Get and set metadata values¶
Metadata values are stored in the metaData array attribute on objects in the field.
You can see the general data structure by requesting a single connection / staged asset / well / layer / shape:
export CONNECTION=<connection id>
curl -H "token: ${TOKEN}" \
https://${BACKEND_HOST}/API/v1.10/${PROJECT}/subProject/${SUBPROJECT}:${STREAM}/connection/${CONNECTION}
-->
{
"visible": true,
"fromSocket": "b",
"toSocket": "a",
"params": {
"type": 4,
"label": "Water Injection #1",
"width": 1
},
"from": { ... },
"to": { ... },
...
"metaData": [
{
"id": "-NTruDmpGaWmFq5dY1UL",
"metaDatumId": "-MX1hgyA5rMYnffSIDqS",
"metaDatumLinkId": "-NTruDmpGaWmFq5dY1UL",
"definitionId": "IntegrationsTeam:CustomString[string]",
"name": "Custom String",
"type": "string",
"tags": [],
"value": "my string",
"cost": 0,
"costPerLength": false,
"vendorAttributes": {}
},
{
"id": "-NTruFFZ1QdcHPX7DsWg",
"metaDatumId": "-MKeJ9PrkJXvPLg9vYzB",
"metaDatumLinkId": "-NTruFFZ1QdcHPX7DsWg",
"definitionId": "IntegrationsTeam:KeyPoints[table]",
"name": "Key Points",
"type": "table",
"tags": [],
"value": [
{
"-MKeJHF9Q0jyb4AIwicf": "1",
"-MKeJIq3E-RffPBFbJdG": "100"
},
{
"-MKeJHF9Q0jyb4AIwicf": "2",
"-MKeJIq3E-RffPBFbJdG": "200"
}
],
"cost": 0,
"costPerLength": false,
"vendorAttributes": {}
}
]
}
At the time of writing (FieldTwin 7.x), requesting a whole subproject will return
metadata values for the connections, staged assets and shapes but not for wells and layers -
metadata for these must be fetched with separate API calls.
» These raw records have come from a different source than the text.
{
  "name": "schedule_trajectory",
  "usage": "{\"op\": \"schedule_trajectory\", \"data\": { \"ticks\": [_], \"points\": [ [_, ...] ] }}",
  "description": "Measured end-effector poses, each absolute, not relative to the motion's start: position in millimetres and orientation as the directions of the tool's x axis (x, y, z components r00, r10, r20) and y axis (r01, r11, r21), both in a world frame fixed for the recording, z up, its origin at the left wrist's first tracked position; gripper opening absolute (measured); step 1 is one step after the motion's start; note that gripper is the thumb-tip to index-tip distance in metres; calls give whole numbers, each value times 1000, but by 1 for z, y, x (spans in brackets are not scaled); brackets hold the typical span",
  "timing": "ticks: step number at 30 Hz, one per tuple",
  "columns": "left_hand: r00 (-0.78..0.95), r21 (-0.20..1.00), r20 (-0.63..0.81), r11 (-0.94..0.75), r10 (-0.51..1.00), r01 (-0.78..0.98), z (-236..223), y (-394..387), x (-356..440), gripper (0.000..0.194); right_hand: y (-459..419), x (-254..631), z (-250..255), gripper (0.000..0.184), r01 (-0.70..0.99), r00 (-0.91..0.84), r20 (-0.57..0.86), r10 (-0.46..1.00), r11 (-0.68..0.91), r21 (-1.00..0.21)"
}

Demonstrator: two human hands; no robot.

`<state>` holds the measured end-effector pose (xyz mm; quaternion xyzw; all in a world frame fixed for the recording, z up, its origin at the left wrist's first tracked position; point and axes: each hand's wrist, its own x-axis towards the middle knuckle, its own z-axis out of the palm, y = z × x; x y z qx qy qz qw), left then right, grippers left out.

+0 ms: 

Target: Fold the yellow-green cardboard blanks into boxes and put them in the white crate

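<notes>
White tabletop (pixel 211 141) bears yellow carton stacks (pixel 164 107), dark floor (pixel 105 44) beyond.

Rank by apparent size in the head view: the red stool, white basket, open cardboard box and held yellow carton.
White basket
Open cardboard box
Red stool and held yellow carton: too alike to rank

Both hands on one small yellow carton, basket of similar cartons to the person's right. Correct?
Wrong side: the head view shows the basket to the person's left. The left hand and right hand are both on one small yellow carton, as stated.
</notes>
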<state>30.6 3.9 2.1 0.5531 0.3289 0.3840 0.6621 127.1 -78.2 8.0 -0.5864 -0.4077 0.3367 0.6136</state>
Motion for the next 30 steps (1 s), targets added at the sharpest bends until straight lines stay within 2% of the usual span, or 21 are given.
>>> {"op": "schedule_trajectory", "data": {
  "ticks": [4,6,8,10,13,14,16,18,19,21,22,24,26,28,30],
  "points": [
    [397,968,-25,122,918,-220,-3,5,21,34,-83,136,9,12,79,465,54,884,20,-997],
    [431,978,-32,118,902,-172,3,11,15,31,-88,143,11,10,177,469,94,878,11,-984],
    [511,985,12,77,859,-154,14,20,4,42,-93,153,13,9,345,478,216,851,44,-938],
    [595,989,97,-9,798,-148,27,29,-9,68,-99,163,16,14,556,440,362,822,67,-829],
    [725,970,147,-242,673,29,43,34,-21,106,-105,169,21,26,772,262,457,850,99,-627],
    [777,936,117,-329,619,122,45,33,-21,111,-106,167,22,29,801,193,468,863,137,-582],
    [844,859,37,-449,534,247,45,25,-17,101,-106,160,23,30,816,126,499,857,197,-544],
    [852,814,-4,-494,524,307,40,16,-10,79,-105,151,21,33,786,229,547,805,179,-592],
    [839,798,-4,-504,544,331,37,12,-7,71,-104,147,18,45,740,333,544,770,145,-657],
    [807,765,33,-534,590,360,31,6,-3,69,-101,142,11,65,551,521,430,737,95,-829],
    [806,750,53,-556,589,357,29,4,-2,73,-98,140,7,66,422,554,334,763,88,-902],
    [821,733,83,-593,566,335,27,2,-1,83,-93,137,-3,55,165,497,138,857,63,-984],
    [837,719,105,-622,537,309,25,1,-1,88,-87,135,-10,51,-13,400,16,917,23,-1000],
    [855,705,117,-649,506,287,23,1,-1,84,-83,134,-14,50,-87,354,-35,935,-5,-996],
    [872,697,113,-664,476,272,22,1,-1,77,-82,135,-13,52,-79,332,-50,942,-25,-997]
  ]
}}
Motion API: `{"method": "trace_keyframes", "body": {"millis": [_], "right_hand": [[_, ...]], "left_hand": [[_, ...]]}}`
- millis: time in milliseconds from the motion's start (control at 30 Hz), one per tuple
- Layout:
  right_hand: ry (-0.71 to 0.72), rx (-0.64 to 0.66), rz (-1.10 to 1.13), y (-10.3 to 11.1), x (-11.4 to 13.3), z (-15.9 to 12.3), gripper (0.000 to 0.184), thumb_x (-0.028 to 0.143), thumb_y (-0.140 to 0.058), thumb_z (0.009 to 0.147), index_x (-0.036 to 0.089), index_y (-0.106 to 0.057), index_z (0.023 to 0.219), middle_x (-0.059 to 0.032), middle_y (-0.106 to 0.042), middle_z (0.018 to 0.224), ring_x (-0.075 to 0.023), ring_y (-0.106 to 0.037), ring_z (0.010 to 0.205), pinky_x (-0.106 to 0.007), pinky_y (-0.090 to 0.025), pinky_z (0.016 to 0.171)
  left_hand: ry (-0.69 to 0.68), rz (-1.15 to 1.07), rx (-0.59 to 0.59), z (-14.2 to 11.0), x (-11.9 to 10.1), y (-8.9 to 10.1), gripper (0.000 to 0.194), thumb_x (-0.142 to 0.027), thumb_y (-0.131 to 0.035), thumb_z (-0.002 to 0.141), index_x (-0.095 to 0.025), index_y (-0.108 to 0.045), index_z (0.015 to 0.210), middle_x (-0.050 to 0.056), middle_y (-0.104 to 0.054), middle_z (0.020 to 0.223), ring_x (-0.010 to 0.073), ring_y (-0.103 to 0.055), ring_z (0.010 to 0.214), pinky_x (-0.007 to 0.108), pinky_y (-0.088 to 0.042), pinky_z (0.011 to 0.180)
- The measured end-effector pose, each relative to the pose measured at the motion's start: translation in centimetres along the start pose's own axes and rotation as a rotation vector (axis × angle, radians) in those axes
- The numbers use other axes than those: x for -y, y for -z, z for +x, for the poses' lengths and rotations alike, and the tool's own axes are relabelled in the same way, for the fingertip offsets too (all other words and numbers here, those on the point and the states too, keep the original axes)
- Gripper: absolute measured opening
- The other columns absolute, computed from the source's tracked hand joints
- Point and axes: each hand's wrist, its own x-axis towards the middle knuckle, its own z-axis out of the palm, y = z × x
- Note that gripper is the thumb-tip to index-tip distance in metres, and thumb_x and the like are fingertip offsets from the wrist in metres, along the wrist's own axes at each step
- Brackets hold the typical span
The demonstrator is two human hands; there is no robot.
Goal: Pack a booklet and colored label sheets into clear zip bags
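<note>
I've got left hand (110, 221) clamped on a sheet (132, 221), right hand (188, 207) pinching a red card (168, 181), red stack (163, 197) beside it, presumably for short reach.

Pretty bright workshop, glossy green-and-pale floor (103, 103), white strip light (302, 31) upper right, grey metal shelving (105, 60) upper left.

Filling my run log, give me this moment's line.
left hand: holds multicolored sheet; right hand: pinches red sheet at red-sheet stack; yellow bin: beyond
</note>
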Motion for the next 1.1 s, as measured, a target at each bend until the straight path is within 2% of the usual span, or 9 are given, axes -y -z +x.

To add or change the metadata values for an object, PATCH the object by sending the
metaData array with only the metadata attributes to update. The minimum attributes to
send are the metaDatumId (identifying the relevant metadatum definition) and value.
The following example updates the 2 metadata values on the connection shown above.
export CONNECTION=<connection id>
curl -H "token: ${TOKEN}" \
-H "content-type: application/json" \
--request PATCH \
--data '{
"metaData": [
{
"metaDatumId": "-MX1hgyA5rMYnffSIDqS",
"value": "Flexible"
},
{
"metaDatumId": "-MKeJ9PrkJXvPLg9vYzB",
"value": []
}
]
}' \
https://${BACKEND_HOST}/API/v1.10/${PROJECT}/subProject/${SUBPROJECT}:${STREAM}/connection/${CONNECTION}
When a metadatum value has been cleared or has not been set, the value attribute
will be missing from the metadatum object. In your code be sure to check that value exists
before reading from it. The data type and content of value varies depending on the
metadatum's type. The following types are supported:
string¶
To set a string, provide a string in value:
PATCH object
<--
{ "metaData": [{
"metaDatumId": "-MHm9G9TaN4W_4jMYPHl",
"value": "value as a string"
}]}
numerical and slider¶
To set a numerical, provide an integer or a floating point number in value.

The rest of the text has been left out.